Rentman Alternative for AV Rental Companies: Complete Comparison & Migration Guide
If your rental inventory has grown and your Rentman bill has grown faster, you're not alone. Rentman's pricing model scales with inventory size, which sounds reasonable until you're managing 500+ line items and watching your monthly cost climb well past what the software delivers in value. This guide breaks down the honest case for and against Rentman, covers the most relevant alternatives, and gives you a practical migration path if you decide to switch.
This isn't a sales pitch for any single platform. It's a working comparison for AV rental business owners, production managers, and operations directors who need to make a defensible software decision — and justify it to leadership.
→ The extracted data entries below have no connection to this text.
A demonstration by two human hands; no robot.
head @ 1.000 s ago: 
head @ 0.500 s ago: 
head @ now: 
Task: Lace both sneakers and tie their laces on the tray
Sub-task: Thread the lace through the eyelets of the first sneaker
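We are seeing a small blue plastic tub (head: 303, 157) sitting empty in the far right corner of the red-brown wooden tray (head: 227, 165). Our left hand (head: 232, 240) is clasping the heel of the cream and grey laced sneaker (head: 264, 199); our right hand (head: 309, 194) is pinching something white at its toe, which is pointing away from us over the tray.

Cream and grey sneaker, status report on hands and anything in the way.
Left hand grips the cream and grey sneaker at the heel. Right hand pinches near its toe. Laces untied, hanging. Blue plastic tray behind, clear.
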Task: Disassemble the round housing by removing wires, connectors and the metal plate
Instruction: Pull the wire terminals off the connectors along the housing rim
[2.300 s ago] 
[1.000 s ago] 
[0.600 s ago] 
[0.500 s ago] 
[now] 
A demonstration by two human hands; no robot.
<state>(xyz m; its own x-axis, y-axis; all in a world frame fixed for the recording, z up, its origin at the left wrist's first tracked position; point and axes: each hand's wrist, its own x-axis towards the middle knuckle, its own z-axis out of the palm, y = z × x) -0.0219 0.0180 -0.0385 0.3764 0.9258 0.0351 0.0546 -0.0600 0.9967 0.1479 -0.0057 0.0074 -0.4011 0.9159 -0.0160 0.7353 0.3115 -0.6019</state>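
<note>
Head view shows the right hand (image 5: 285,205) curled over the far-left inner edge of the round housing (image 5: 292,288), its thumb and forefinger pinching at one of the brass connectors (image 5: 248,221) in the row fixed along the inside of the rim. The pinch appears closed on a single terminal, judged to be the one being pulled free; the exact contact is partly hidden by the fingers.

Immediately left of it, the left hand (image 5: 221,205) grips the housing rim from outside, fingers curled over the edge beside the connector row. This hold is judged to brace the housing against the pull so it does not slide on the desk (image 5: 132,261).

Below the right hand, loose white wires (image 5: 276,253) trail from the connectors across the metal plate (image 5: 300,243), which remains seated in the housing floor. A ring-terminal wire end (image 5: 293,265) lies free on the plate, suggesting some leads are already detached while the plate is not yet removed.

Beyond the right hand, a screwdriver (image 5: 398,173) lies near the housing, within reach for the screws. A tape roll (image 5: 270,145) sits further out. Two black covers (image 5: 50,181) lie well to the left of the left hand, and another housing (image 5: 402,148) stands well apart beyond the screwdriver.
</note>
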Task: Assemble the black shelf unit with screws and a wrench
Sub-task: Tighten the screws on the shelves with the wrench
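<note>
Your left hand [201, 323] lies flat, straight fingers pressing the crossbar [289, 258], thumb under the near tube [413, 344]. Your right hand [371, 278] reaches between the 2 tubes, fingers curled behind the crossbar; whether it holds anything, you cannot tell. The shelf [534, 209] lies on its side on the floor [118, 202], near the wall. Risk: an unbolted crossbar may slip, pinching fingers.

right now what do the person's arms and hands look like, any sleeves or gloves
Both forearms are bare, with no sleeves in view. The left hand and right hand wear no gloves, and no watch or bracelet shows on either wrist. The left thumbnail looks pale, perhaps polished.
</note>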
What Makes AV Rental Software Different from Generic Tools?
Most rental management software is built for equipment rental in the broadest sense — think construction equipment or party supplies. AV rental is a different animal. You're tracking technical specifications per unit, managing cross-event asset allocation (the same PA system can't be at two venues on Saturday), handling technical riders from clients, and logging equipment condition between pulls.
Generic rental tools handle the booking calendar. AV-specific workflows handle the chaos that happens between booking and load-out. That gap is where most platform frustrations live. Understanding this distinction is essential before you start evaluating any Rentman alternative, because a platform that looks capable on paper may still fall short if it wasn't designed with AV production workflows in mind.
Key features that actually matter for AV rental operations:
- Equipment condition tracking — per-unit, not per-SKU
- Technical specifications library — so crew and clients see the same spec sheet
- Cross-event asset allocation — real-time visibility into what's committed where
- Crew scheduling tied to equipment pulls — not a separate system
- Labor law compliance — especially for union crews or multi-state operations
- Fast onboarding — event production doesn't wait for a 6-week implementation
Who Are Rentman Competitors?
The honest answer: there aren't many platforms built specifically for AV and event production rental at the small-to-mid business level. The main names that come up when AV rental operators go looking for a Rentman alternative include Current RMS, EZRentOut, Point of Rental, Flex, and Tuutio. Each serves a different slice of the market. None of them is a perfect drop-in replacement for every Rentman user.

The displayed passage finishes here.